INSTRUCTIONS FOR THE TASK:
Print out the data that follows exactly, character for character, apart from the pictures.

DATA EXTRACT:
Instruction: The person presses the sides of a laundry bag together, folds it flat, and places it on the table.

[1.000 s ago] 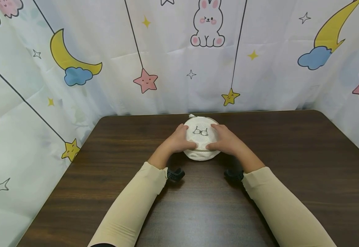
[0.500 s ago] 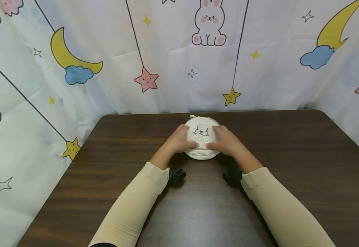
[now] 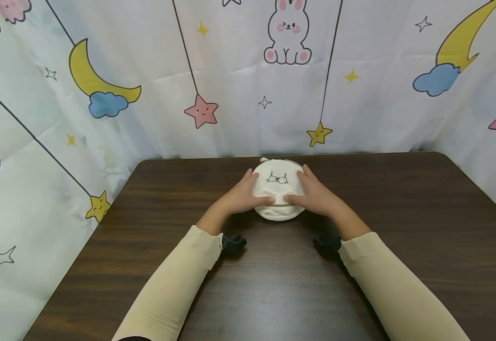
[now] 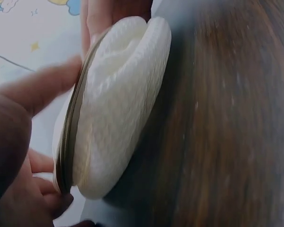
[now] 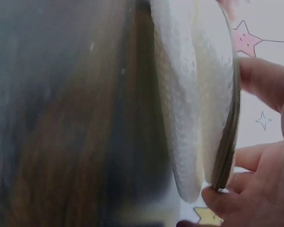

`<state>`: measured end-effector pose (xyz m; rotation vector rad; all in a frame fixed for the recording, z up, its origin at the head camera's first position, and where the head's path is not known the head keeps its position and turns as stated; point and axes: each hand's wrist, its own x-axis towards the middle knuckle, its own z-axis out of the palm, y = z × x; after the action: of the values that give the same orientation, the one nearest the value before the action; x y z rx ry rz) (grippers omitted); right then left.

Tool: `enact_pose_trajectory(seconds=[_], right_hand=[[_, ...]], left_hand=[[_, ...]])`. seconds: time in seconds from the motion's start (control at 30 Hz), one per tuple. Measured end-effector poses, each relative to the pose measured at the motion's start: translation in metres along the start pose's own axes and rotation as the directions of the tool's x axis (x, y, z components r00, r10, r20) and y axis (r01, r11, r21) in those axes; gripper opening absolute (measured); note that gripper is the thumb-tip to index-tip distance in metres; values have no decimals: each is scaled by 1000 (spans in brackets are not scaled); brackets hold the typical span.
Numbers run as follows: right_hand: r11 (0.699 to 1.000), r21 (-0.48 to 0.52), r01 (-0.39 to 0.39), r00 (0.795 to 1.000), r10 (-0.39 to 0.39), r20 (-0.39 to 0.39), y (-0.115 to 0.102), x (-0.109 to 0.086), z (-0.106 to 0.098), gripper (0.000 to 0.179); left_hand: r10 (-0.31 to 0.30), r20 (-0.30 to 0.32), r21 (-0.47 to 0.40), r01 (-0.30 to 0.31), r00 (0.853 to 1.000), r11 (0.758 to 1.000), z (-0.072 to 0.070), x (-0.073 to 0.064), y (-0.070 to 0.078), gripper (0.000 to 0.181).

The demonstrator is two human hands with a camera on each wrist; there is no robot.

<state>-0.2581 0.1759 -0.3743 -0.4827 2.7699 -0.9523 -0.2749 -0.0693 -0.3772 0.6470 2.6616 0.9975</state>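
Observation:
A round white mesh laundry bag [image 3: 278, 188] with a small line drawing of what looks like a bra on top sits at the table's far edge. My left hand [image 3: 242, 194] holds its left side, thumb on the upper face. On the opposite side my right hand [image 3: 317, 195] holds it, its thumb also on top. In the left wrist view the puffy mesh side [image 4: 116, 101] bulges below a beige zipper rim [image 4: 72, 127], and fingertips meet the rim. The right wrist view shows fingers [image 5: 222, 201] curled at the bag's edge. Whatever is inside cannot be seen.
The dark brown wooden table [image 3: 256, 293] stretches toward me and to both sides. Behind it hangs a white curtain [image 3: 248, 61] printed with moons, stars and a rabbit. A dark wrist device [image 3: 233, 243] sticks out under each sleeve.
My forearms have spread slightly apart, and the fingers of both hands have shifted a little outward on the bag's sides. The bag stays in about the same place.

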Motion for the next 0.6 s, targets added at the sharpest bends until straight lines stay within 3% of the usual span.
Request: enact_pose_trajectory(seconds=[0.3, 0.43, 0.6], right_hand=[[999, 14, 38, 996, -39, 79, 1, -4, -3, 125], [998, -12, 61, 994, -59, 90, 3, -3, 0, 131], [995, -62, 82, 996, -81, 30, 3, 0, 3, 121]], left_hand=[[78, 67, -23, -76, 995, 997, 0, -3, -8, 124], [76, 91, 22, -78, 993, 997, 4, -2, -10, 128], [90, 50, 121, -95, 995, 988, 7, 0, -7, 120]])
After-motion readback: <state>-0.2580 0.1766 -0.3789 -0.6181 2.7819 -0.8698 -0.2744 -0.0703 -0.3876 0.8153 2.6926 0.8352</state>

ANSWER SPACE:
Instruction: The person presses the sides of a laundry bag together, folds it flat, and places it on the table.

[1.000 s ago] 
[0.500 s ago] 
[now] 
[now] 
[now] 

`<state>`: measured end-effector pose (xyz m; rotation vector rad; all in a frame fixed for the recording, z up, its origin at the head camera's first position, and where the head's path is not known the head keeps its position and turns as stated; point and axes: each hand's wrist, its own x-axis towards the middle knuckle, its own z-axis out of the palm, y = z × x; after the action: of the values that give the same orientation, the one nearest the value before the action; x y z rx ry rz) (grippers omitted); right then left.

Tool: `enact_pose_trajectory(seconds=[_], right_hand=[[_, ...]], left_hand=[[_, ...]])`. seconds: time in seconds from the motion's start (control at 30 Hz), one per tuple. Measured end-effector poses, each relative to the pose measured at the motion's start: translation in metres along the start pose's own axes and rotation as the directions of the tool's x axis (x, y, z components r00, r10, r20) and y axis (r01, r11, r21) in those axes; gripper opening absolute (measured); note that gripper is the thumb-tip to index-tip distance in metres; values have no decimals: each is scaled by 1000 (spans in brackets are not scaled); brackets hold the typical span.
Numbers run as follows: right_hand: r11 (0.699 to 1.000), r21 (-0.48 to 0.52), r01 (-0.39 to 0.39), r00 (0.795 to 1.000), r10 (-0.39 to 0.39), r20 (-0.39 to 0.39), y (-0.115 to 0.102), x (-0.109 to 0.086), z (-0.106 to 0.098), gripper (0.000 to 0.179); left_hand: r10 (-0.31 to 0.30), r20 (-0.30 to 0.32), r21 (-0.47 to 0.40), r01 (-0.30 to 0.31), r00 (0.853 to 1.000), r11 (0.758 to 1.000), z (-0.072 to 0.070), x (-0.073 to 0.064), y (-0.070 to 0.078), gripper (0.000 to 0.181).

The demonstrator is two human hands with a camera on each wrist; there is no robot.

<state>-0.2581 0.1759 -0.3743 -0.4827 2.7699 -0.9523 -0.2749 -0.0693 -0.3772 0.6470 2.6616 0.9975</state>
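Observation:
A round white mesh laundry bag [image 3: 278, 188] with a small line drawing of what looks like a bra on top sits at the table's far edge. My left hand [image 3: 242, 194] holds its left side, thumb on the upper face. On the opposite side my right hand [image 3: 317, 195] holds it, its thumb also on top. In the left wrist view the puffy mesh side [image 4: 116, 101] bulges below a beige zipper rim [image 4: 72, 127], and fingertips meet the rim. The right wrist view shows fingers [image 5: 222, 201] curled at the bag's edge. Whatever is inside cannot be seen.
The dark brown wooden table [image 3: 256, 293] stretches toward me and to both sides. Behind it hangs a white curtain [image 3: 248, 61] printed with moons, stars and a rabbit. A dark wrist device [image 3: 233, 243] sticks out under each sleeve.
My forearms have spread slightly apart, and the fingers of both hands have shifted a little outward on the bag's sides. The bag stays in about the same place.
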
Motion for the next 0.6 s, targets added at the sharpest bends until straight lines stay within 3% of the usual span.
Request: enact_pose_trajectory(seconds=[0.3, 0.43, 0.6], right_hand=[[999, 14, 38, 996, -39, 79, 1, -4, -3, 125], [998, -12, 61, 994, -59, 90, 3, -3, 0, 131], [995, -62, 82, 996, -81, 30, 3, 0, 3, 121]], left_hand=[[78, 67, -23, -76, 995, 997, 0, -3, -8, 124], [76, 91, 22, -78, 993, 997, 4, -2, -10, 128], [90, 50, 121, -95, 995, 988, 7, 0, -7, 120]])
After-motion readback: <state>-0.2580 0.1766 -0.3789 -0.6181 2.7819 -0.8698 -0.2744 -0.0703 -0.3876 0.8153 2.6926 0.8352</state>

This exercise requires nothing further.